A atmosfera precisa se tornar cada vez mais opressiva, mais irrespirável.
O objetivo das conspirações midiático-judiciais permanece o mesmo: promover uma espécie de terrorismo policial, judicial, político. Todo mundo pode ser preso, sem provas, sem razão, sem sentença, apenas por ordem de um juiz já previamente manconumando com a mídia.
No dia 4 de fevereiro, a cidade de Atibaia amanheceu cheia de repórteres da Globo e Estadão. Hoje sabemos porque. O juiz Sergio Moro, ou a PF, vazaram a informação de que Moro aceitara a abertura do inquérito sobre o sítio frequentado por Lula. Há dois dias, o inquérito apareceu nos anais do Judiciário. Moro, constrangido, afirma que a publicação veio por engano…
Sim, o objetivo era manter em segredo da população, mas com vazamentos seletivos à mídia, o que é a estratégia do terrorismo policial implementado pela Lava Jato. Ninguém sabe de nada, então ninguém pode se defender dos ataques midiáticos, que por sua vez são municiados pelos vazamentos.
É impressionante a ira com que os procuradores da Lava Jato e próprio Moro tratam iniciativas da defesa dos réus para exporem as suas versões.
Apenas a acusação pode ter voz, pode ocupar as tribunas da mídia e fazer acusações a tudo e a todos. Um dos procuradores chefes da Lava Jato, Carlos Fernando, ocupou as manchetes dos principais jornais para lançar acusações pesadíssimas contra o governo.
Acusações levianas, políticas, partidárias, na contramão de toda ética exigida a servidores que deveriam respeitar as autoridades mais importantes do país, que não são juízes ou procuradores e sim aquelas eleitas diretamente pelo voto popular!
O noticário de hoje é mais do mesmo.

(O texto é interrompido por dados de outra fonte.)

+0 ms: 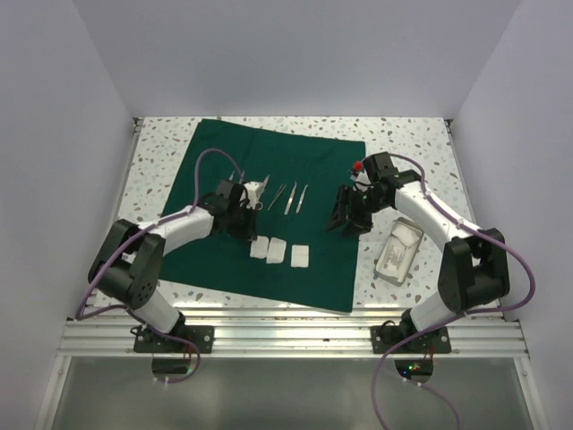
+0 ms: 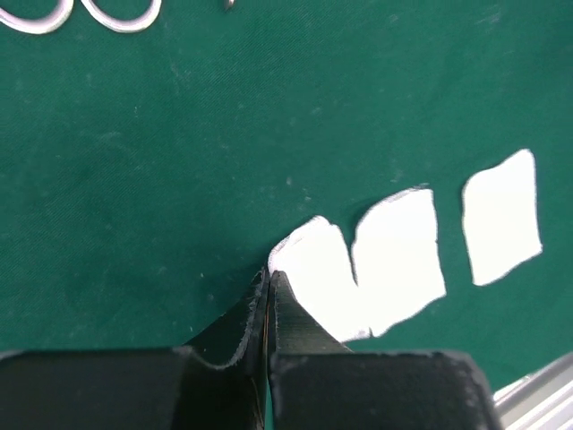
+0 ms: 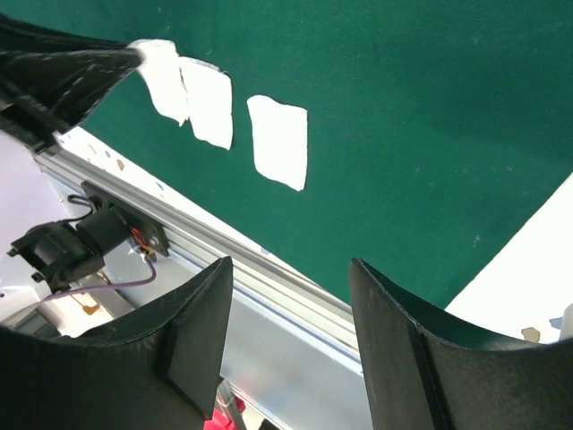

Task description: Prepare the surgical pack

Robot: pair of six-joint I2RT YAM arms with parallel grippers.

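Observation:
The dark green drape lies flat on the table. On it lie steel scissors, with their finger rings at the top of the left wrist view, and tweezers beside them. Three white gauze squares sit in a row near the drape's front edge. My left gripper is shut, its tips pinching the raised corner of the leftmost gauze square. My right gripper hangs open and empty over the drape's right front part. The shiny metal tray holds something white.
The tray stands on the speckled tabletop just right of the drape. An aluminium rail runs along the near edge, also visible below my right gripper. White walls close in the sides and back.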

A mesma agenda enervante, golpista, de sempre. Um juiz do Rio mandou prender um executivo já preso em regime domiciliar. Os juízes agora competem entre si pela atenção dos holofotes. Quem será o mais truculento, o mais arbitrário?
Moro, embriagado pelos holofotes, que o fazem se sentir invencível, decidiu que aceitará provas contra a Odebrecht enviadas pela Suíça, mesmo diante da afirmação, por parte do governo suíço, de que o envio foi ilegal.
Para completar o quadro, a ONG Transparência Internacional, conhecido think tank imperialista, e que nunca denunciou a corrupção monstruosa subjacente às guerras imperialistas, em especial a do Iraque, divulga uma votação em que “elege” o escândalo da Petrobrás como o segundo pior do mundo. O Globo dá uma matéria dizendo que a votação teve a participação de 4,5 milhões de pessoas. Acontece que o “escândalo” da Petrobrás teve o voto de apenas 11,9 mil votos…
Daí a matéria fala que a ONG irá pedir aos países onde as empreiteiras envolvidas na Lava Jato atuam para investigar esquemas de corrupção.
Um prato cheio para o objetivo imperialista – sempre com ajuda da mídia brasileira – de enfraquecer as empresas nacionais que ousaram pôr os pés lá fora e tomarem mercados que sempre pertenceram, historicamente, aos Estados Unidos, à Europa e agora à China.
A novidade na conjuntura atual é que a Lava Jato, cuja máscara já não enganava ninguém, decidiu não se esconder mais. É mesmo uma conspiração judicial, midiática e partidária, com um objetivo bem claro: derrubar o governo e inviabilizar politicamente o partido dos trabalhadores.
Afinal, qual o sentido em investigar o sítio de Atibaia? A coisa carece de qualquer bom senso. Lula teria se vendido por um par de pedalinhos num lago? Por uma churrasqueira?
Sobretudo, o que isso tem a ver com a Petrobrás, ou com as obras dessas empreiteiras ligadas à Petrobrás, à Lava Jato?
Não tem nada a ver com a Lava Jato, nada ver com o Paraná, nada ver com nada.
Como acontece sempre quando o arbítrio ganha poder, o absurdo ganha ares de normalidade.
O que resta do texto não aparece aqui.